他看着地上抽搐的郑高,大吼着:“我们银行对员工身体可有严格的要求,这混蛋有病,怎么能录用?万一要是伤到贵客怎么办?赶紧开除了!”
“行长,我没病!”郑高听说自己要被开除,哀求着。
“都这个样子还说没病,保安呢,保安呢,赶紧给郑高送去医院治疗。”行长大声的吼道。
而郑高,已经被强行的塞到车上,送进了医院,不管有没有病,这银行,他算是回不来了。
李青最终没有取一千万,只是取了十万就走了。
多了的话,他怕跟夏梦解释不清。
他的身份,现在还不宜让夏梦知道。
把钱装在一个黑色袋子里,李青急匆匆地朝医院赶去,刚来到点点病房门口,却听到了里面有几人在说话。
“夏梦,你听我说的没错,离开那个没用的男人,跟着我,点点的病我来负责,我给他找最好的医生,你不用每天那么累,为医疗费发愁。
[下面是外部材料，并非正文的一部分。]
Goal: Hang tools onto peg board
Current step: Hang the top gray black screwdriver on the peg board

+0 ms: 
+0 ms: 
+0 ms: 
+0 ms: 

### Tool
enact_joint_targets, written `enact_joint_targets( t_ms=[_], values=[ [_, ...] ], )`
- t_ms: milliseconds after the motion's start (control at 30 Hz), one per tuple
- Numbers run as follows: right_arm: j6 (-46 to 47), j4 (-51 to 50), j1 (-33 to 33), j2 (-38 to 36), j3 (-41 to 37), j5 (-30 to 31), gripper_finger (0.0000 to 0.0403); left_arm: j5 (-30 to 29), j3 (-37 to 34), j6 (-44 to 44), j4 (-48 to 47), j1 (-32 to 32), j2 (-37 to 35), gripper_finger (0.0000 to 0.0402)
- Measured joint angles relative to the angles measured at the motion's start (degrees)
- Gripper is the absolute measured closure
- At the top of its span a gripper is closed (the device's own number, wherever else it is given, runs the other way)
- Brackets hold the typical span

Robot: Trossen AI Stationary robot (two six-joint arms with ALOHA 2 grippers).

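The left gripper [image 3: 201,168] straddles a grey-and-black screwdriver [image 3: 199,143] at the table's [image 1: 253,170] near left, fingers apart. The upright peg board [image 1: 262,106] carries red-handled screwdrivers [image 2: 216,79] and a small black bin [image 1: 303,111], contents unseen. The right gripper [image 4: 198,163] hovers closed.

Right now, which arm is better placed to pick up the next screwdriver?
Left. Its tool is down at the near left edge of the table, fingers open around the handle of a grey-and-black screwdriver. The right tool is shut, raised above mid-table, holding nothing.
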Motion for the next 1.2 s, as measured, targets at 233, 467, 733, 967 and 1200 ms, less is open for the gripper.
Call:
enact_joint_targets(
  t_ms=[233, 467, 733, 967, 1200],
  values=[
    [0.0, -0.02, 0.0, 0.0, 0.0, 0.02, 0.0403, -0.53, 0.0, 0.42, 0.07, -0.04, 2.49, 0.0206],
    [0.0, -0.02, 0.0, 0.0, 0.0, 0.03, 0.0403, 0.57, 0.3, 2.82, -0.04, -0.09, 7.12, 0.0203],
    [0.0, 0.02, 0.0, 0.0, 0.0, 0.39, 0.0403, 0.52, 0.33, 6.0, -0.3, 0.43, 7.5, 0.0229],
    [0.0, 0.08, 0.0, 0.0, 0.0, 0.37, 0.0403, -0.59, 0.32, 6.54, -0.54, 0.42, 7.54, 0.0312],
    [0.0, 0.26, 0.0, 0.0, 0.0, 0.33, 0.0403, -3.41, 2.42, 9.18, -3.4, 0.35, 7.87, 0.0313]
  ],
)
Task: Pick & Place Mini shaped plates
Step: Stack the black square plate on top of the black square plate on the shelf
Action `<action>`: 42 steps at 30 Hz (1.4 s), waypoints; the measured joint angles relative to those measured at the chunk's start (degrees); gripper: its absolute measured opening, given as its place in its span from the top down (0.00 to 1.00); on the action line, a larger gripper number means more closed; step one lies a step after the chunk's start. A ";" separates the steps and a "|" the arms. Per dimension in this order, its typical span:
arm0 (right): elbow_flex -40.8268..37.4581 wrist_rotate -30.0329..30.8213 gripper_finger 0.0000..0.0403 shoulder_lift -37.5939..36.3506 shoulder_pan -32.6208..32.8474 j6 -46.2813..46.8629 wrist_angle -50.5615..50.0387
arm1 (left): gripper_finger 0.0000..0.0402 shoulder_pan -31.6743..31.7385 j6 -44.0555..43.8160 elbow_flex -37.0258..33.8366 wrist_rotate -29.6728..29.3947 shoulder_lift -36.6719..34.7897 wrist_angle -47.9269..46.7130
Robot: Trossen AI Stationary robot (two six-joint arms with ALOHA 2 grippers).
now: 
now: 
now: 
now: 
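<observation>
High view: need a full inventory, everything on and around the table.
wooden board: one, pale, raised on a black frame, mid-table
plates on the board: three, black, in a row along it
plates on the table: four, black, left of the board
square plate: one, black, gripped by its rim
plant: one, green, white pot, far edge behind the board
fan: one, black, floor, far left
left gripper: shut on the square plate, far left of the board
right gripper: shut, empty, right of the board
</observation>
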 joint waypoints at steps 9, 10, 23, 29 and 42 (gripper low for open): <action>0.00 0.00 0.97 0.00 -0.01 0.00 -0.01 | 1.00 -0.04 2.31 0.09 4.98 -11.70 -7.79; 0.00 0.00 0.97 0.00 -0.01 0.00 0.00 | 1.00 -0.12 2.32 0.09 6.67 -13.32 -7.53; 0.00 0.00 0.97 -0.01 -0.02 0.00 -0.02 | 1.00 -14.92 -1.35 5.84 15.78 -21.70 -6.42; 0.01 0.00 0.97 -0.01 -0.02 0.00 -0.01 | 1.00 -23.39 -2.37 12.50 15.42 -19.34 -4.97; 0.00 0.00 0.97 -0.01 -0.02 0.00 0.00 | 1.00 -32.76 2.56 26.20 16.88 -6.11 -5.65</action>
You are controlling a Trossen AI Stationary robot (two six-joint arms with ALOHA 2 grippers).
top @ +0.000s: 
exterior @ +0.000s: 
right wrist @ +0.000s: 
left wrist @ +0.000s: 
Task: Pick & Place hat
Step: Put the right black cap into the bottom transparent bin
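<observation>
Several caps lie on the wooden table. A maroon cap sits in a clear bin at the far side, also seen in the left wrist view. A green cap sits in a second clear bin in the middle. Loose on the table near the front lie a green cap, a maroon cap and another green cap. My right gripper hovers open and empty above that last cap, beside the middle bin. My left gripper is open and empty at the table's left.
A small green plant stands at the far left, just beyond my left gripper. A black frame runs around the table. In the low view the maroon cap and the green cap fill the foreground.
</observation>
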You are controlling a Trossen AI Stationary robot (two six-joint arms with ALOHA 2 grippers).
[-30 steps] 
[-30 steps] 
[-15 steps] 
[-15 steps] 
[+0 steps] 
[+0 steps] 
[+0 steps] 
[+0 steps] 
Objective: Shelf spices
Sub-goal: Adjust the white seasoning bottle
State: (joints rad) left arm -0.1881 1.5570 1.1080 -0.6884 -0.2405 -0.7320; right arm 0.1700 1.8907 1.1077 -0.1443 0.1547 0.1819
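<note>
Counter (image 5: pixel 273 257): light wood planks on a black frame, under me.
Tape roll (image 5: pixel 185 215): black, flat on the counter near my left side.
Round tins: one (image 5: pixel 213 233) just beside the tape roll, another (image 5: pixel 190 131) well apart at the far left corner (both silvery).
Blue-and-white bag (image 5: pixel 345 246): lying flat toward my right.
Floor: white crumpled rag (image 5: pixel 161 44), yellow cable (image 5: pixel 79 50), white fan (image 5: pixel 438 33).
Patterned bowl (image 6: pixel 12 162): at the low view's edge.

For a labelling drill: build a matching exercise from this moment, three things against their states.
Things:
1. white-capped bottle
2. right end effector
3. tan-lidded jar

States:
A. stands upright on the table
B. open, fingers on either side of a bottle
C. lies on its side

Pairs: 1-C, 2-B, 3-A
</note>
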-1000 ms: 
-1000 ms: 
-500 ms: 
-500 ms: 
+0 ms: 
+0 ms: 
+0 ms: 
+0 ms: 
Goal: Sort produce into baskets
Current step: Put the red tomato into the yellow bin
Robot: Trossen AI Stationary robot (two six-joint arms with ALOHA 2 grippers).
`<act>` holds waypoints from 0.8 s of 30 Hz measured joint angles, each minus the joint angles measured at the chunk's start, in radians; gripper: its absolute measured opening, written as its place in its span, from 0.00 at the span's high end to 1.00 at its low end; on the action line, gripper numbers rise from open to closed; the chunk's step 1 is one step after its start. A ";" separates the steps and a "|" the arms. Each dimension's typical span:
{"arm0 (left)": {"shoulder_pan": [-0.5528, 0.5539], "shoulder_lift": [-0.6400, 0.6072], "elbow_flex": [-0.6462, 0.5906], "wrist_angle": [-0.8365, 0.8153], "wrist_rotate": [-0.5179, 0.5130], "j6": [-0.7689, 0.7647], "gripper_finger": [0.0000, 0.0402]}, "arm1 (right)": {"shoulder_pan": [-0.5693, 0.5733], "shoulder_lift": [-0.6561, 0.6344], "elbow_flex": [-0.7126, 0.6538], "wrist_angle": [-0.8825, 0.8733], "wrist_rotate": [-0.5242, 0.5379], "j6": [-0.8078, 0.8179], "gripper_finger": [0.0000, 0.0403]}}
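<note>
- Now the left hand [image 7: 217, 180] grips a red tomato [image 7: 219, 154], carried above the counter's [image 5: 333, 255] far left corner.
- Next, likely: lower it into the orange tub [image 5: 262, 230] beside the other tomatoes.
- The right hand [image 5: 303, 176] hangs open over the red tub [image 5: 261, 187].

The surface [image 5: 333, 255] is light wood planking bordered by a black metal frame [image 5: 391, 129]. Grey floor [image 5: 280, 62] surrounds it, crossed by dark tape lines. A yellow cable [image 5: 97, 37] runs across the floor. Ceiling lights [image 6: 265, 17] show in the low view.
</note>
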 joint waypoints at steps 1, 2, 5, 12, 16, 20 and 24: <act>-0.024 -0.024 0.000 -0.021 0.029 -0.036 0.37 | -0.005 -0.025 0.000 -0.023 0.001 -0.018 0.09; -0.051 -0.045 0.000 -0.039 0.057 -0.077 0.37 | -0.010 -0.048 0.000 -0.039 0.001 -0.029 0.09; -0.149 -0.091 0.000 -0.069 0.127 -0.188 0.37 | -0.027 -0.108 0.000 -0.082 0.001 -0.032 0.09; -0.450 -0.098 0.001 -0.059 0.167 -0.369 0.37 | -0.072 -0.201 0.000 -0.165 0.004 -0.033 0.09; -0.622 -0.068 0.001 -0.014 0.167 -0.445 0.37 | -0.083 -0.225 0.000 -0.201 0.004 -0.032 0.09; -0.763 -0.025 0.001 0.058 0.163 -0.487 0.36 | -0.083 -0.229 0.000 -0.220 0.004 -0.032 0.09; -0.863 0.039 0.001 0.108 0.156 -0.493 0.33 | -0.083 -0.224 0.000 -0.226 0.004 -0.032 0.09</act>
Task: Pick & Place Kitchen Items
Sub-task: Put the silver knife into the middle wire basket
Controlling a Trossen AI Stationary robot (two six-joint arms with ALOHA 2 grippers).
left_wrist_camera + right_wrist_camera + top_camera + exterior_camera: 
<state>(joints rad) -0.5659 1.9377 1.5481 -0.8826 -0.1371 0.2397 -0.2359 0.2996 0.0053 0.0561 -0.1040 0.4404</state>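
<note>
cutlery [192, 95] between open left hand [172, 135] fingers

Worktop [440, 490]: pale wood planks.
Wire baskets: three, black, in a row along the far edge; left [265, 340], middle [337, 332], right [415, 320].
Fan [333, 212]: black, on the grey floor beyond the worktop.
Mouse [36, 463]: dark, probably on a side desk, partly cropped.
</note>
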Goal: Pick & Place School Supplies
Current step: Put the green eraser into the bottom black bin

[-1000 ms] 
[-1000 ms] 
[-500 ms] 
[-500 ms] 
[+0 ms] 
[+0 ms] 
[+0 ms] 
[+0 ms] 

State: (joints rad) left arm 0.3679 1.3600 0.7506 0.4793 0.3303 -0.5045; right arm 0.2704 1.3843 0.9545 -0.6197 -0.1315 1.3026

你说李青去筹钱了?就李青那样的废物,去哪筹钱去?”
“张浩,请你自重!”
“夏梦,你是我的女神,大学是,现在也是。他李青就是个癞蛤蟆,没用的废物,连点点的医药费都付不起,这种人干嘛要陪着他受苦?”
“夏梦……”男声还待再说,李青已经沉着脸推开了房门。
“李青!”夏梦站起来。
“张浩,你在这里做什么?”李青没去理夏梦,而是死死地盯着张浩,攥紧了拳头。
张浩跟他是大学同学,环宇公司的大少爷,标准的富二代,大学时候便疯狂追求过夏梦,夏梦宿舍每天收到的鲜花都可以开一家花店了。
不过,他最终还是没争得过李青。
没想到到现在这张浩还没死心,竟然跑到医院来了!
“我来这儿还需要跟你先说么?夏梦跟我说,点点治病没钱了,我是来送钱的。”
张浩整了整衬衫上的褶皱,歪过头看向李青,眼中闪烁不善的光芒。
这个废物,早不来晚不来,偏偏这个时候来,明明夏梦已经动摇了,只要夏梦收下钱,下次再约她出去,她怎么好意思拒绝?
瞥了一眼李青手上的袋子,张浩嘴角拉出一丝嘲讽。
“呦,老同学,你这是去哪捡垃圾去了?用不着这样吧,到了,你不觉得丢人,夏梦的面子往哪搁?”
“李青,你就不能消停点么?”夏梦也是看了过来,懊恼的说道。
就算想不到办法弄钱,也不用去捡垃圾啊,捡垃圾才有几个钱,一个月挣的还不够点点治病一天花。
李青到底怎么了,难道真的是在哪里摔坏了脑子?之前拿着一张捡来的银行卡兴高采烈,现在又跑去捡垃圾。
这么大一个人了,能不能找一份正经的工作!
夏梦恼怒的掐了掐手心,本来就为点点的病发愁,现在李青的瞎折腾更是逼得她要快发疯了。
她真担心自己身体内的那根绷紧的弦什么时候就断了,那时的她,说不清自己会做出什么样不理智的事来。